---------- Input data ----------

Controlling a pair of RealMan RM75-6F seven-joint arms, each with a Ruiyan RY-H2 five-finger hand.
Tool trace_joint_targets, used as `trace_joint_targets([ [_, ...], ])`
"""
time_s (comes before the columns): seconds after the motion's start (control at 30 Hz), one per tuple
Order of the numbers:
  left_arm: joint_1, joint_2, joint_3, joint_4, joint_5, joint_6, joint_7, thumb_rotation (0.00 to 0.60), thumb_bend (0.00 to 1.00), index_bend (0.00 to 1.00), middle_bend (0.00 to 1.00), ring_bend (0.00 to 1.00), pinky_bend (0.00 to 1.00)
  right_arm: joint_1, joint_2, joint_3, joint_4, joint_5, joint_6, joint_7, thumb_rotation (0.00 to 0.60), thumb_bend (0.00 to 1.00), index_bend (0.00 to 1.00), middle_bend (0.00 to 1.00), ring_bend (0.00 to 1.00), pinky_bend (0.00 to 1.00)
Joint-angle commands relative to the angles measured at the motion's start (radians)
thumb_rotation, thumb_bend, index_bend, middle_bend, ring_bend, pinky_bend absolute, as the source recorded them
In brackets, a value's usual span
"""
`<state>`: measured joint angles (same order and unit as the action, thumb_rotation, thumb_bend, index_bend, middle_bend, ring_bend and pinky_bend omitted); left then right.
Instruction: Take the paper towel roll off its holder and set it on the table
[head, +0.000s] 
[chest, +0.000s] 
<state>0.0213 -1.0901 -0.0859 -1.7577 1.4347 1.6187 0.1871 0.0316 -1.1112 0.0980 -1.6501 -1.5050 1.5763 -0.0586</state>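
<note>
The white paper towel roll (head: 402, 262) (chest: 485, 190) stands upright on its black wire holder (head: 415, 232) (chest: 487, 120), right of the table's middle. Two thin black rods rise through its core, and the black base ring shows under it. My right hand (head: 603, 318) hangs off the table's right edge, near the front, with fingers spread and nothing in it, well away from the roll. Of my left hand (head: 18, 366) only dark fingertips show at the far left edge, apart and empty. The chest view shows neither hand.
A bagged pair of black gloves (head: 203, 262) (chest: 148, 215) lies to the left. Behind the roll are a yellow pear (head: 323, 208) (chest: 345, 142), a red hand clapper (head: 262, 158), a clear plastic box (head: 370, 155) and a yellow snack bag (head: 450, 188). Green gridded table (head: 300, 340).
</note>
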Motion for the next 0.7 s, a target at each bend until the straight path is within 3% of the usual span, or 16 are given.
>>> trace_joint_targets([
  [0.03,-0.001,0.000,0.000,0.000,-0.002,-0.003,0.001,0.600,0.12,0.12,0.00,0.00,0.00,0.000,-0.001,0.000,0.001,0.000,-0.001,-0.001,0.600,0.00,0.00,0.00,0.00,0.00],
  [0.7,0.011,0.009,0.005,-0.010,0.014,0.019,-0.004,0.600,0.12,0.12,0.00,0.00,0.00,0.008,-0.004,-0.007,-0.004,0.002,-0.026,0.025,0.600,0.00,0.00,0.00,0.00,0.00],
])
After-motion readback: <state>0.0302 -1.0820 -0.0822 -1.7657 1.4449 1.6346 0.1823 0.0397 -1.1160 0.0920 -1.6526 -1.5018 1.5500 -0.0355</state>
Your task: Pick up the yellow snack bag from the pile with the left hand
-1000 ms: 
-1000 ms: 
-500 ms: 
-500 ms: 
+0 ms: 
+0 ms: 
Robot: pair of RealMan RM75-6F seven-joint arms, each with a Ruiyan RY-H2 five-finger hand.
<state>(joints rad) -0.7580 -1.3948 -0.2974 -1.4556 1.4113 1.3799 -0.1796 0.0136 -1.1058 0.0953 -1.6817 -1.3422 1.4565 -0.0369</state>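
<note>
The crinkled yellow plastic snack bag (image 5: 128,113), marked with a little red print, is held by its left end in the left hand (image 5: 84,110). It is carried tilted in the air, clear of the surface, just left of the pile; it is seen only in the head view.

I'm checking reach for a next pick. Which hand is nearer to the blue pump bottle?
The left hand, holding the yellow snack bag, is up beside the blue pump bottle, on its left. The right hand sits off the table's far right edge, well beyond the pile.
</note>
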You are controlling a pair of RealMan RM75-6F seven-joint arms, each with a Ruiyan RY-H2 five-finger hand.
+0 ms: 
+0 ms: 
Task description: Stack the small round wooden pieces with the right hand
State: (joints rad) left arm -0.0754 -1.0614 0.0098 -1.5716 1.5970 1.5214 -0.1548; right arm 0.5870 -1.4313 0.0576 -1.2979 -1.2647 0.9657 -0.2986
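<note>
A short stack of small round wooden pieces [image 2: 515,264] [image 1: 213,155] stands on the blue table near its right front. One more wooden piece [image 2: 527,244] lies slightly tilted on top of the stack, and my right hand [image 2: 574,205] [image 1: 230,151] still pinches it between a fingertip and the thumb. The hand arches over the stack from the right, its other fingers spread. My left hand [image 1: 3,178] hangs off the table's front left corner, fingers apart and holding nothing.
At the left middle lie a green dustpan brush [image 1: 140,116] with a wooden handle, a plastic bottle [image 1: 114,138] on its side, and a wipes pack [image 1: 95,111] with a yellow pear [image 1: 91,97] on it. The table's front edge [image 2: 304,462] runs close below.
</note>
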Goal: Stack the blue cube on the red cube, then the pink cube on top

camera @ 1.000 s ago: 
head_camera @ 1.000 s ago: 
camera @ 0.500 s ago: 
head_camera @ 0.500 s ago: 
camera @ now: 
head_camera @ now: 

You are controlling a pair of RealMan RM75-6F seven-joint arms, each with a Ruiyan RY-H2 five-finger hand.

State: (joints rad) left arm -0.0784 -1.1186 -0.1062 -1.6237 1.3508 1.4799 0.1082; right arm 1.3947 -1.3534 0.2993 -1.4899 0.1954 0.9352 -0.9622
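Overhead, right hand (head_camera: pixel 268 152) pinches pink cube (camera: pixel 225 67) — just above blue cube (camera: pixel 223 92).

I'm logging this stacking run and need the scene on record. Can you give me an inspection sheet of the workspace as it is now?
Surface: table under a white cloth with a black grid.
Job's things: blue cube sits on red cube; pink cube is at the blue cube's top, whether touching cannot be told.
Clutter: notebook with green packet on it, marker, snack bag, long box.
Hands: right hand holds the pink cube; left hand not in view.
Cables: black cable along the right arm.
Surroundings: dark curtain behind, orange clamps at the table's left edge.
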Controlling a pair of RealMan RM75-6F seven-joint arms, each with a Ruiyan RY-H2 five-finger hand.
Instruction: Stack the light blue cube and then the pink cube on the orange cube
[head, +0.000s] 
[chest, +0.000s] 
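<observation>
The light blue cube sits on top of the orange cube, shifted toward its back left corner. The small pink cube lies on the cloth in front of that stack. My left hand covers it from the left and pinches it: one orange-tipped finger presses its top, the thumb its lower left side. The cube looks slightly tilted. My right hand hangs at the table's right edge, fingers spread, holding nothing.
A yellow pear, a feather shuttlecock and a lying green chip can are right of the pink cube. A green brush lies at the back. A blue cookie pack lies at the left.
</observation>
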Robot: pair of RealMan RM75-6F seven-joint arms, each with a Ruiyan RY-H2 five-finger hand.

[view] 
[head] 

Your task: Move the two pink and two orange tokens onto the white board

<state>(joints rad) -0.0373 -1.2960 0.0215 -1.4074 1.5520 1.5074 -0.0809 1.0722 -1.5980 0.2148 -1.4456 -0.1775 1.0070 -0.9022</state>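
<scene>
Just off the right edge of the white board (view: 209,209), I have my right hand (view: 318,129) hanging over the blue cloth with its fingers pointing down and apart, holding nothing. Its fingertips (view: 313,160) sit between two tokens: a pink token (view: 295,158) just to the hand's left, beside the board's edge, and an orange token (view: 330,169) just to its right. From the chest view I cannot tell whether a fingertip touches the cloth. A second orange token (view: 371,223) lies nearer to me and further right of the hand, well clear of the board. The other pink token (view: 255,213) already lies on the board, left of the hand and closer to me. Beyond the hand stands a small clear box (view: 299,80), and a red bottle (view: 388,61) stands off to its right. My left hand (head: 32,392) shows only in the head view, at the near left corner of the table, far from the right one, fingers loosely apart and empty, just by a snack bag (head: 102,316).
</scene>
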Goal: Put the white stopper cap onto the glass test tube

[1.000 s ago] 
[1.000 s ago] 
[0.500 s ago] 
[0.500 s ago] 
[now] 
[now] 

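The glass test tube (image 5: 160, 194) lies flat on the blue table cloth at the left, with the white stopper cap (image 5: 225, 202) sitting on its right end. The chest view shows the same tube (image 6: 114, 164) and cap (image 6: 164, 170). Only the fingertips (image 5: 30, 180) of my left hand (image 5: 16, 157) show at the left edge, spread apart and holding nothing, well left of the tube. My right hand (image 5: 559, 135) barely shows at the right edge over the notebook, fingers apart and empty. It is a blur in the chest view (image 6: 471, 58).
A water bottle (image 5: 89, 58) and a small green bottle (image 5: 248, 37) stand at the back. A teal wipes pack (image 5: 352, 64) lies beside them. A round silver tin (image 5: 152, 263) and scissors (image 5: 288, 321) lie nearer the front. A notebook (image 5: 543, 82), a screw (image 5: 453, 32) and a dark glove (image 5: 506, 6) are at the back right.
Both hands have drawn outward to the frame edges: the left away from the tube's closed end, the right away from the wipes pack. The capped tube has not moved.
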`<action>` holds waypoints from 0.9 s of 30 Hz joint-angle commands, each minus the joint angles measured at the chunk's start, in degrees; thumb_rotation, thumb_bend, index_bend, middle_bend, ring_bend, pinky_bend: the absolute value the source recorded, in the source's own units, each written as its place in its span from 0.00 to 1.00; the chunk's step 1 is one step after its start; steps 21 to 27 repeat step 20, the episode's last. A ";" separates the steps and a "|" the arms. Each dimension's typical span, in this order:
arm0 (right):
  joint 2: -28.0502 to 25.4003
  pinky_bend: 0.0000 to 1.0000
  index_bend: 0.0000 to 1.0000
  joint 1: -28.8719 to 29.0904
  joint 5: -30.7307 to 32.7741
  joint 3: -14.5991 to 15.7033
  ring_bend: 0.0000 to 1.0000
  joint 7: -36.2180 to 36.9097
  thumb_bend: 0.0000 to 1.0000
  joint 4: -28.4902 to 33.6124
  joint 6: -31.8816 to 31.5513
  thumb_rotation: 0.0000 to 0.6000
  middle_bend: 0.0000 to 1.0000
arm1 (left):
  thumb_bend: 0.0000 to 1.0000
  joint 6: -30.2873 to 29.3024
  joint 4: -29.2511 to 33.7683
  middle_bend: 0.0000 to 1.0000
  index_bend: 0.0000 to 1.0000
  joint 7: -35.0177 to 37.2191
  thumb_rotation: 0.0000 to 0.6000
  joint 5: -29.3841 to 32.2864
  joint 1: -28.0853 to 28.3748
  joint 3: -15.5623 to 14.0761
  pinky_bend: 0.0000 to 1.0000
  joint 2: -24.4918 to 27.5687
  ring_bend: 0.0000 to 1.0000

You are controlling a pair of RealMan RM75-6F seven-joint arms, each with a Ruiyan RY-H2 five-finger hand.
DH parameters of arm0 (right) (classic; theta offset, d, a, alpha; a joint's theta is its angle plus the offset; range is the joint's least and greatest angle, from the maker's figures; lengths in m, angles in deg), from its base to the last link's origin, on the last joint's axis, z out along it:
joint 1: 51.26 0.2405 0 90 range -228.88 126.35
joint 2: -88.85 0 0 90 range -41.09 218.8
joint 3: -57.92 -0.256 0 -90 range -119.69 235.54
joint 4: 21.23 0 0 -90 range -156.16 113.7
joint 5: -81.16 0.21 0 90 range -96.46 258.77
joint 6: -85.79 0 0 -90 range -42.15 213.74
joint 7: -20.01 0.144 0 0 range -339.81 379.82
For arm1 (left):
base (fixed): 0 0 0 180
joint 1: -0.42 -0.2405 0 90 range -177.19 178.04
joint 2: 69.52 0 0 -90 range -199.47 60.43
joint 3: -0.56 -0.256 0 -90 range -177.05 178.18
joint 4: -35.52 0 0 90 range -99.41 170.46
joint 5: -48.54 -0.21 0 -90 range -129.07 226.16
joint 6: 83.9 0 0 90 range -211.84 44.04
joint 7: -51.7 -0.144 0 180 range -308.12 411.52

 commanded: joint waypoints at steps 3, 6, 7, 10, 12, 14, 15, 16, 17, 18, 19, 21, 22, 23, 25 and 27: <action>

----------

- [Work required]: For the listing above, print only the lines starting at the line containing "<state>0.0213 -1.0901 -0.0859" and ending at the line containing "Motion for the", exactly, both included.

- [Result of this exercise]:
<state>0.0213 -1.0901 -0.0859 -1.7577 1.4347 1.6187 0.1871 0.0316 -1.1112 0.0980 -1.6501 -1.5050 1.5763 -0.0586</state>
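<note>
The white paper towel roll (head: 402, 262) (chest: 485, 190) stands upright on its black wire holder (head: 415, 232) (chest: 487, 120), right of the table's middle. Two thin black rods rise through its core, and the black base ring shows under it. My right hand (head: 603, 318) hangs off the table's right edge, near the front, with fingers spread and nothing in it, well away from the roll. Of my left hand (head: 18, 366) only dark fingertips show at the far left edge, apart and empty. The chest view shows neither hand.
A bagged pair of black gloves (head: 203, 262) (chest: 148, 215) lies to the left. Behind the roll are a yellow pear (head: 323, 208) (chest: 345, 142), a red hand clapper (head: 262, 158), a clear plastic box (head: 370, 155) and a yellow snack bag (head: 450, 188). Green gridded table (head: 300, 340).
</note>
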Motion for the next 0.7 s, a target at each bend until the straight path is within 3% of the usual span, or 16 are given.

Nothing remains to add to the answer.